I just checked because I thought it was a price without warranty but I was wrong. According to their ebay listing, its a summer sale and you have 1 year warranty as long as you go to training at their NJ facility.

There are a lot of specials this month!


----------



## lazographics (Mar 5, 2009)

The Neoflex is based on the Epson 4880.


----------



## UNDERDOGG (May 30, 2009)

I talked with a sales rep from Spectra and he said he is not going to attend the Las Vegas show in August. I would like to see it perform in person before i buy one. But they are on the East coast and I live on the west coast so that makes it hard. Also he said they have only been around since January 2014. ALL of the reviews I have seen have been positive about the Spectra but I'm leaning towards not buying one because, 1. I can't see it in person in less I fly to the east coast. 2. They only had it on the market since January of this year. 3. He says he has a 4-8 week waiting list. 4. I'm a very skeptical person and all those good reviews, might not be real, if u know what I mean. The guy also said that the spectra 3000 was a game changer for $8000. He said DTG companies have been taking advantage of customers for years by over pricing for their machinces. And he also said alot of companies are dropping their prices like Neoflex went from $16,000 to $10,000, because of the Spectra 3000. Right now even thought it is higher in price, I think I might go with the Neoflex.


----------



## estrada (Jun 5, 2009)

Still you make some good points. The neoflex is a proven printer with exellent reviews in performance and support. The spectra has a lot less reviews because it's new. I guess it depends whether you want to "take a chance" on a new printer and save $6,000. Or take the safe bet and get what we all know is the best dtg printer out there. Like I said whichever you choose, I'm sure you will be a happy customer.


----------



## IrvineShirtGuy (Oct 13, 2012)

In terms of support the Neofamily has a strong presence in this forum. Lots of places to get help on top of the tech support you get from AA.


----------



## 102557 (Mar 6, 2010)

UNDERDOGG said:


> I talked with a sales rep from Spectra and he said he is not going to attend the Las Vegas show in August. I would like to see it perform in person before i buy one. But they are on the East coast and I live on the west coast so that makes it hard. Also he said they have only been around since January 2014. ALL of the reviews I have seen have been positive about the Spectra but I'm leaning towards not buying one because, 1. I can't see it in person in less I fly to the east coast. 2. They only had it on the market since January of this year. 3. He says he has a 4-8 week waiting list. 4. I'm a very skeptical person and all those good reviews, might not be real, if u know what I mean. The guy also said that the spectra 3000 was a game changer for $8000. He said DTG companies have been taking advantage of customers for years by over pricing for their machinces. And he also said alot of companies are dropping their prices like Neoflex went from $16,000 to $10,000, because of the Spectra 3000. Right now even thought it is higher in price, I think I might go with the Neoflex.
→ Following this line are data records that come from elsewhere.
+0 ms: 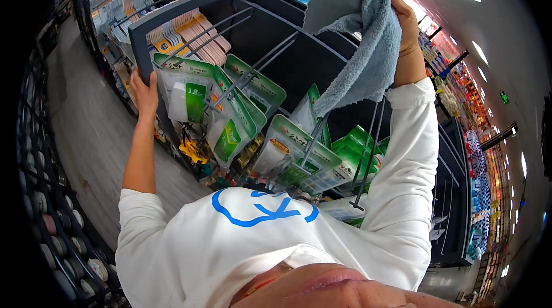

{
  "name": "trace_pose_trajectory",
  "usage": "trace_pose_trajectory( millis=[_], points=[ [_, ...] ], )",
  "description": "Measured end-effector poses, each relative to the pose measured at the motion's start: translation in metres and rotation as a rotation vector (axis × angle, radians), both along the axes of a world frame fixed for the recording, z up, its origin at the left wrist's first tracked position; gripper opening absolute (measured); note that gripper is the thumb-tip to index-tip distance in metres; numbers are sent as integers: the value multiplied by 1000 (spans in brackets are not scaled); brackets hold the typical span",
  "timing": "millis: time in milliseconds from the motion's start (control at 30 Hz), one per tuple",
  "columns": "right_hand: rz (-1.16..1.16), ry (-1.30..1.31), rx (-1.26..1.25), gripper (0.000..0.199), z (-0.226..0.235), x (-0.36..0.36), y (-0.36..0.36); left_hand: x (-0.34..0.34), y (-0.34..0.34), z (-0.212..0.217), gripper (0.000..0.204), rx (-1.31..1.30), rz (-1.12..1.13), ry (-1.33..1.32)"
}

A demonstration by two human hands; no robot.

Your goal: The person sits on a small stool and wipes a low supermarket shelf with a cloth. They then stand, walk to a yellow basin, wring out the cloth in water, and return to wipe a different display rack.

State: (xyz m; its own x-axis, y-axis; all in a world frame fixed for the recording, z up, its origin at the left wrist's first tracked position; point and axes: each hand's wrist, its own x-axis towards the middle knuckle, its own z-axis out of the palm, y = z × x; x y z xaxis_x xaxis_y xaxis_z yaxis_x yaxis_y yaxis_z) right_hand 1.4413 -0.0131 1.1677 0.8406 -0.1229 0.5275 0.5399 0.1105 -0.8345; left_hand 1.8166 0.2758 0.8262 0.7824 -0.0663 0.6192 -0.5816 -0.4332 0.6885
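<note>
A grey-blue terry cloth [372, 29] hangs in folds from my right hand [407, 29], raised at the upper right over the dark display rack [190, 6]. The cloth hides most of the fingers, and its lower end droops down near the metal hooks. My left hand [144, 92] is at the left end of the rack, against the lower part of its dark frame. Its thumb and fingers are stretched apart. Beside it, green-and-white blister packs [190, 86] hang from the hooks, with white items inside.
Long metal hooks [270, 58] stick out toward me. Rows of pale pink hanging packs [192, 35] fill the rack's far left. More green packs [299, 152] hang in front of my chest. A grey floor aisle [86, 95] runs along the left, beside a shelf of round items [57, 245].
</note>
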Motion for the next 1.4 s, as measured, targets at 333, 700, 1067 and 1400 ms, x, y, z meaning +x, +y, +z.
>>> trace_pose_trajectory(
  millis=[333, 700, 1067, 1400],
  points=[
    [100, 23, -35, 40, -11, 1, 51, -210, -29, 205, 52, -242, -1371, -26],
    [-373, 313, -235, 41, -42, -33, 53, -208, -62, 212, 27, -792, -1673, 734],
    [-416, 320, -241, 43, -53, -47, 54, -200, -76, 216, 35, -689, -1459, 578],
    [-875, 685, -1026, 54, -36, -70, 74, -212, -63, 234, 67, -510, -1225, 419]
  ],
)
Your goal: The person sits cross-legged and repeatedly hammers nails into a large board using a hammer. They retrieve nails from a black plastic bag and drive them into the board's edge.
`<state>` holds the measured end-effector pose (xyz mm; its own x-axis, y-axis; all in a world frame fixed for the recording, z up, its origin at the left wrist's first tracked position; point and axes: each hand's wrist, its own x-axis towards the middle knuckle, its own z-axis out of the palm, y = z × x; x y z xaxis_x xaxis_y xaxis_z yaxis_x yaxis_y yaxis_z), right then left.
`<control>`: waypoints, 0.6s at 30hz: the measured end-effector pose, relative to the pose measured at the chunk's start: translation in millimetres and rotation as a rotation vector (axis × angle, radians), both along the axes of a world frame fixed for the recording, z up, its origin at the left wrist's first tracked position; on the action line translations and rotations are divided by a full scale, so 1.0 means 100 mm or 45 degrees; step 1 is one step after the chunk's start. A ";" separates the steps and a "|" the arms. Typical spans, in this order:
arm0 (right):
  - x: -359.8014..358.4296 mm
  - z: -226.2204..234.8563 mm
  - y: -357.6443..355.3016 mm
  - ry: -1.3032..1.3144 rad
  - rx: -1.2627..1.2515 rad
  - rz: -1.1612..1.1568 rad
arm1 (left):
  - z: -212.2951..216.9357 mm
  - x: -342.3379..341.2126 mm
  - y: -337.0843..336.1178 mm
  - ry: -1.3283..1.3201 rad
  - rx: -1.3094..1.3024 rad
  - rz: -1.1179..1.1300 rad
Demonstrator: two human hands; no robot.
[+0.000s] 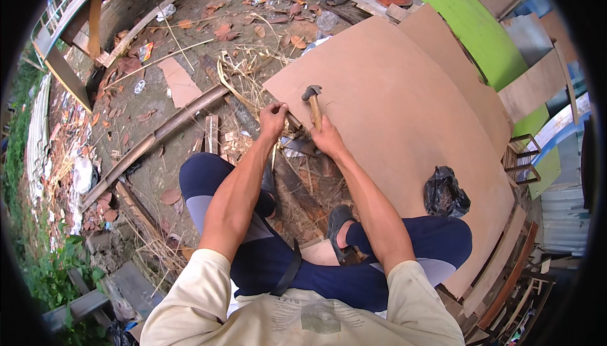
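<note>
My right hand is wrapped round the wooden handle of a claw hammer, its dark metal head raised over the near-left edge of a large brown board. At that same edge, close to the board's left corner, my left hand has its fingertips pinched together. Whatever they hold is too small to make out. A short wooden strip shows at the board's edge between my hands. Toward the right side of the board lies a crumpled black plastic bag.
A second brown sheet and a green panel lie beyond the board. A long rusty metal channel crosses the ground at left. Straw, leaves and scraps litter the soil. A wooden frame structure stands far left.
</note>
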<state>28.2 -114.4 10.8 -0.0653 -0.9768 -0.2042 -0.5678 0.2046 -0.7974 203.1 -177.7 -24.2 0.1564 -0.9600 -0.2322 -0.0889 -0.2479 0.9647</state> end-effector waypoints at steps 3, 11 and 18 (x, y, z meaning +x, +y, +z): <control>0.01 -0.14 -0.02 -0.008 -0.047 -0.008 | -0.02 -0.03 0.05 -0.439 -0.392 0.040; 0.03 0.03 0.01 -0.129 -0.042 -0.014 | 0.03 -0.10 0.07 -0.743 -0.471 -0.174; 0.01 0.04 0.01 -0.105 -0.049 -0.028 | -0.05 -0.07 0.03 -0.763 -0.569 -0.208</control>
The NeoFlex is a great printer you cant go wrong. They have a talented staff, they also have an excellent 2 day training in philly! don't forget to get a chese steak when your there..


----------



## allamerican-aeoon (Aug 14, 2007)

When anybody has some doubt best choice is go to the show and check with own eyes. Worth Gold.. Jeff is talented guy. His partner has to keep up with new launch until have many references. Another option is send your art work work to all Dtg manufactures and ask print for you. Choose hardest image you can. Wish your best.
Cheers! Inks are on me always.


----------



## tee09 (Oct 30, 2009)

german13 said:


> The NeoFlex is a great printer you cant go wrong. They have a talented staff, they also have an excellent 2 day training in philly! don't forget to get a chese steak when your there..


Very clever. You say nothing but nice things about Neoflex, but all your links in your signature is Spectra 3000. What type of inks does the Spectra 3000 use and how do they compare with Neoflex?
Thanks in advance


----------



## allamerican-aeoon (Aug 14, 2007)

UNDERDOGG said:


> I Neoflex went from $16,000 to $10,000, because of the Spectra 3000. Right now even thought it is higher in price, I think I might go with the Neoflex.


LOL,
Thank you but Wrong statement. But good guess which I never thought about it. Spectra present is not AA's concern at all. Actually I support Jeff and advise him how to be success many times. Best service, provide lowest possible price, love them as own family, their success is your success ---etc. Jeff used to work for AA. Jeff was DIY started person who loves Dtg. We get along real well. 
My competitors are BIG guys. I will never aim who try to make a honest living. I just prey for him "never like easyT guys". I told Jeff face to face at show while we share sandwich together.
AA discount cause is much deeper than many are thinking. I believe it was right choice. 
Your success is Our success! AA does believe this.
Cheers! Inks are on me always.


----------



## allamerican-aeoon (Aug 14, 2007)

I want to add one more benefit to choose between Spectra and NeoFlex is
Buyer can only change Printer only. Not exchange whole machine. New printer introduced? just add on with little investment. Take less than 3 minutes. I think Jeff learned when he works for AA. Lol.
So much fun, I love forum.
Cheers! Beers are on me always.


----------



## tee09 (Oct 30, 2009)

Nevermind, I found it.


----------



## 102557 (Mar 6, 2010)

tee09 said:


> Nevermind, I found it.


 Spectra uses and recommends DuPont Artistri ink. Its the industry standard, DuPont has very high quality control standards.


----------



## bentcycle (May 1, 2014)

> ISS trade show in Las Vegas Aug 3,4,5 is that the show I need to attend if I'm interested in buying a DTG?


attending a trade show before buying a DTG is almost mandatory
you'll get a better deal if you haggle at a trade show
&
you'll be able to compare printers directly and hands on as well as see their output. someone here suggested spending an hour working with any printer you're interested in to learn it's quirks and find the best match

i should have finished reading this thread before adding redundant info.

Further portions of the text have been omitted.